Plan triennal spécial jeunes: des projets à réorienter

Réunis depuis mardi à Yaoundé, le Minjec et ses partenaires travaillent pour permettre aux initiatives des jeunes de contribuer au développement économique du pays.

102 milliards de F. C’est le montant de l’enveloppe mise à la disposition des 15-35 ans par le président de la République, Paul Biya en 2016, pour les sortir du chômage. Ceci à travers le Plan triennal spécial jeunes (PTS-Jeunes). A son lancement en janvier 2017, 38 projets ont été financés. Ensuite, plus de 2000 autres ont été validés et actuellement en cours de financement. 1685 sont en attente de validation et 32 000 autres ont été reçus dans les délégations régionales du ministère de la Jeunesse et de l’Education civique (Minjec). Mais avant de relancer cette nouvelle vague d’appuis financiers, le ministre Mounouna Foutsou tient à corriger les imperfections enregistrées. Notamment le décalage entre certaines priorités des jeunes et le courant global de l’économie locale et même nationale. Tout comme la faiblesse des plans d’affaires. Ceux-ci n’indiquant pas clairement le marché, les bases sur lesquelles l’analyse financière a été faite. Afin que les projets des jeunes participent effectivement au développement économique de leurs localités et du pays tout entier, le Minjec a réuni depuis mardi au Centre multifonctionnel de promotion des jeunes de référence de Yaoundé, les conseillers d’insertion, les membres du Comité de suivi de la mise en œuvre du PTS-jeunes et les bénéficiaires eux-mêmes. Objectif de la rencontre, arrimer leurs plans d’installation aux priorités économiques locales et nationales d’une part.

Et définir les conditions optimales de financement et d’accompagnement des jeunes bénéficiaires de cette importante initiative du chef de l’Etat d’autre part.

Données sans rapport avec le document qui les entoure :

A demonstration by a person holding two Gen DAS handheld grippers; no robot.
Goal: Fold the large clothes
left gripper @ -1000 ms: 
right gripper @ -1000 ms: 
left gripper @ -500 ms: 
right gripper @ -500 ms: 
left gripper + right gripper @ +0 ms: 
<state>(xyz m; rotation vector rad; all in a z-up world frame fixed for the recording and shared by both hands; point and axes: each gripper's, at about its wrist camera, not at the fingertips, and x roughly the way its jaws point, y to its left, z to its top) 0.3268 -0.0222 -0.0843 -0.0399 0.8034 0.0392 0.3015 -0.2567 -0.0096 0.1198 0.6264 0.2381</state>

D’après le Minjec, il est question de résoudre un certain nombre de problèmes. « Les projets reçus ont beaucoup d’insuffisance et les respon sables sur le terrain n’ont pas les outils d’orientation nécessaire. C’est la raison pour laquelle, il nous a semblé important de les corriger et de doter nos responsables d’outils d’orientation des jeunes», explique le Minjec.

A cette date, plus de 780 000 jeunes sont inscrits à l’Obser vatoire national de la jeunesse, condition sine qua non pour bénéficier des financements. Ceci dans les quatre domaines que sont, l’agriculture, l’économie numérique, l’industrie et l’artisanat et l’innovation technologique. Tous les jeunes camerounais sont concernés, y compris ceux de la diaspora.